• WHAT THE TASK REQUIRES
All of the lines below should be copied word for word.

_ _ _ _

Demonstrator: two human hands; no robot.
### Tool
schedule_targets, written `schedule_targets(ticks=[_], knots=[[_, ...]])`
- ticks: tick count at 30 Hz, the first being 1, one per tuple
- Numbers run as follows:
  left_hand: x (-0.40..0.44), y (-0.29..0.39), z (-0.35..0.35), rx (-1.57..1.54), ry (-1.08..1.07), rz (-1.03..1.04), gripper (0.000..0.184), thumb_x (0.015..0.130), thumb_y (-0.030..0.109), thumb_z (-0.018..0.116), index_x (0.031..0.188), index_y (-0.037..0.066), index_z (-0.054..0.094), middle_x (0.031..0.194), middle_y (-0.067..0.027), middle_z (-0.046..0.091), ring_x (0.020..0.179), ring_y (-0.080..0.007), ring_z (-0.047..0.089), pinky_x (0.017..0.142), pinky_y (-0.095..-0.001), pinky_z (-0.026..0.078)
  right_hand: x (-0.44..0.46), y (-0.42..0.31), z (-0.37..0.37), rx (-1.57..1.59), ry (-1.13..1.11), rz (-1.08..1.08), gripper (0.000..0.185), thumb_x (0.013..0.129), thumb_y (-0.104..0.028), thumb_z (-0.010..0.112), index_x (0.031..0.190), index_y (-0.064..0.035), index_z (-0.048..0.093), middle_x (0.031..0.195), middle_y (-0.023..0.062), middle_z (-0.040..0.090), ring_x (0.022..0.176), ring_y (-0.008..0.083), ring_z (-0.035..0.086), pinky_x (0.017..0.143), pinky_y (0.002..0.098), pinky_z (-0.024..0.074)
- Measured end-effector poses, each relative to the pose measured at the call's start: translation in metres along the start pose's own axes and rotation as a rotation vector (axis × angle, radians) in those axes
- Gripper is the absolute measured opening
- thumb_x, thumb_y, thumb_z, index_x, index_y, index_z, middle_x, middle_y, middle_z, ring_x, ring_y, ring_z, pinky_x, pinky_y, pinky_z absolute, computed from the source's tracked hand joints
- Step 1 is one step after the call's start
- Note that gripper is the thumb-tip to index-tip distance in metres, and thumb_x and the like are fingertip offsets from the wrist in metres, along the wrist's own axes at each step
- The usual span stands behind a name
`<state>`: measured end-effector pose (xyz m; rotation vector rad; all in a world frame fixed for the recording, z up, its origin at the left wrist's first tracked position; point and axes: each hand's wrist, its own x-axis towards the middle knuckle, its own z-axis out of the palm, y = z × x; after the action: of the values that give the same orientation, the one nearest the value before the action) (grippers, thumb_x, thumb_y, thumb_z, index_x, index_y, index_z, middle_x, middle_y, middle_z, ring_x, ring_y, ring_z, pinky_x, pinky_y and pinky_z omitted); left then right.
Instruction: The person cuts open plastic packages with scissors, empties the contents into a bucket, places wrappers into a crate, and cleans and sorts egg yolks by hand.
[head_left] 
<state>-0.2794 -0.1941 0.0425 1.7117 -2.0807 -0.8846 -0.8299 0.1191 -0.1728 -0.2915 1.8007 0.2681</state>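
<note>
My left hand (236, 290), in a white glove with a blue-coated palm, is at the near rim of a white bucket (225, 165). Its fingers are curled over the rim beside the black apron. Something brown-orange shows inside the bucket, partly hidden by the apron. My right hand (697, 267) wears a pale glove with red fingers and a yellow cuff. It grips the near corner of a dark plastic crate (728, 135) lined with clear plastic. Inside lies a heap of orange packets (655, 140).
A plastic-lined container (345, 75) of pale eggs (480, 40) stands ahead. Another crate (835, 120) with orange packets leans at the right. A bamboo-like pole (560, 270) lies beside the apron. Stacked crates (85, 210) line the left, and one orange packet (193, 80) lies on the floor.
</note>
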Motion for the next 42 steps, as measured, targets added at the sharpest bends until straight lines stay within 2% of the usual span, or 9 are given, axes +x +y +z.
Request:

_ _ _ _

• ANSWER TO THIS PROBLEM
Demonstrator: two human hands; no robot.
### Tool
schedule_targets, written `schedule_targets(ticks=[_], knots=[[_, ...]])`
- ticks: tick count at 30 Hz, the first being 1, one per tuple
- Numbers run as follows:
  left_hand: x (-0.40..0.44), y (-0.29..0.39), z (-0.35..0.35), rx (-1.57..1.54), ry (-1.08..1.07), rz (-1.03..1.04), gripper (0.000..0.184), thumb_x (0.015..0.130), thumb_y (-0.030..0.109), thumb_z (-0.018..0.116), index_x (0.031..0.188), index_y (-0.037..0.066), index_z (-0.054..0.094), middle_x (0.031..0.194), middle_y (-0.067..0.027), middle_z (-0.046..0.091), ring_x (0.020..0.179), ring_y (-0.080..0.007), ring_z (-0.047..0.089), pinky_x (0.017..0.142), pinky_y (-0.095..-0.001), pinky_z (-0.026..0.078)
  right_hand: x (-0.44..0.46), y (-0.42..0.31), z (-0.37..0.37), rx (-1.57..1.59), ry (-1.13..1.11), rz (-1.08..1.08), gripper (0.000..0.185), thumb_x (0.013..0.129), thumb_y (-0.104..0.028), thumb_z (-0.010..0.112), index_x (0.031..0.190), index_y (-0.064..0.035), index_z (-0.048..0.093), middle_x (0.031..0.195), middle_y (-0.023..0.062), middle_z (-0.040..0.090), ring_x (0.022..0.176), ring_y (-0.008..0.083), ring_z (-0.035..0.086), pinky_x (0.017..0.143), pinky_y (0.002..0.098), pinky_z (-0.024..0.074)
- Measured end-effector poses, each relative to the pose measured at the call's start: translation in metres along the start pose's own axes and rotation as a rotation vector (axis × angle, radians) in those axes
- Gripper is the absolute measured opening
- thumb_x, thumb_y, thumb_z, index_x, index_y, index_z, middle_x, middle_y, middle_z, ring_x, ring_y, ring_z, pinky_x, pinky_y, pinky_z absolute, computed from the source's tracked hand joints
- Step 1 is one step after the call's start
- Note that gripper is the thumb-tip to index-tip distance in metres, and thumb_x and the like are fingertip offsets from the wrist in metres, along the wrist's own axes at each step
- The usual span stands behind a name
`<state>`: measured end-effector pose (xyz m; rotation vector rad; all in a world frame fixed for the recording, z up, its origin at the left wrist's first tracked position; point and axes: each hand's wrist, its own x-axis towards the middle knuckle, its own z-axis out of the palm, y = z × x; after the action: of the values that give the same orientation, the one nearest the value before the action) (grippers, thumb_x, thumb_y, thumb_z, index_x, index_y, index_z, middle_x, middle_y, middle_z, ring_x, ring_y, ring_z, pinky_x, pinky_y and pinky_z omitted); left then right.
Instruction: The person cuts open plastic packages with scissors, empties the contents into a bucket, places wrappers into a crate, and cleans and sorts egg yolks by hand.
[head_left] 
<state>-0.2794 -0.1941 0.0425 1.7117 -2.0807 -0.8846 -0.8299 0.1191 -0.1728 -0.2915 1.8007 0.2681</state>
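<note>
My left hand (236, 290), in a white glove with a blue-coated palm, is at the near rim of a white bucket (225, 165). Its fingers are curled over the rim beside the black apron. Something brown-orange shows inside the bucket, partly hidden by the apron. My right hand (697, 267) wears a pale glove with red fingers and a yellow cuff. It grips the near corner of a dark plastic crate (728, 135) lined with clear plastic. Inside lies a heap of orange packets (655, 140).
A plastic-lined container (345, 75) of pale eggs (480, 40) stands ahead. Another crate (835, 120) with orange packets leans at the right. A bamboo-like pole (560, 270) lies beside the apron. Stacked crates (85, 210) line the left, and one orange packet (193, 80) lies on the floor.
</note>
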Motion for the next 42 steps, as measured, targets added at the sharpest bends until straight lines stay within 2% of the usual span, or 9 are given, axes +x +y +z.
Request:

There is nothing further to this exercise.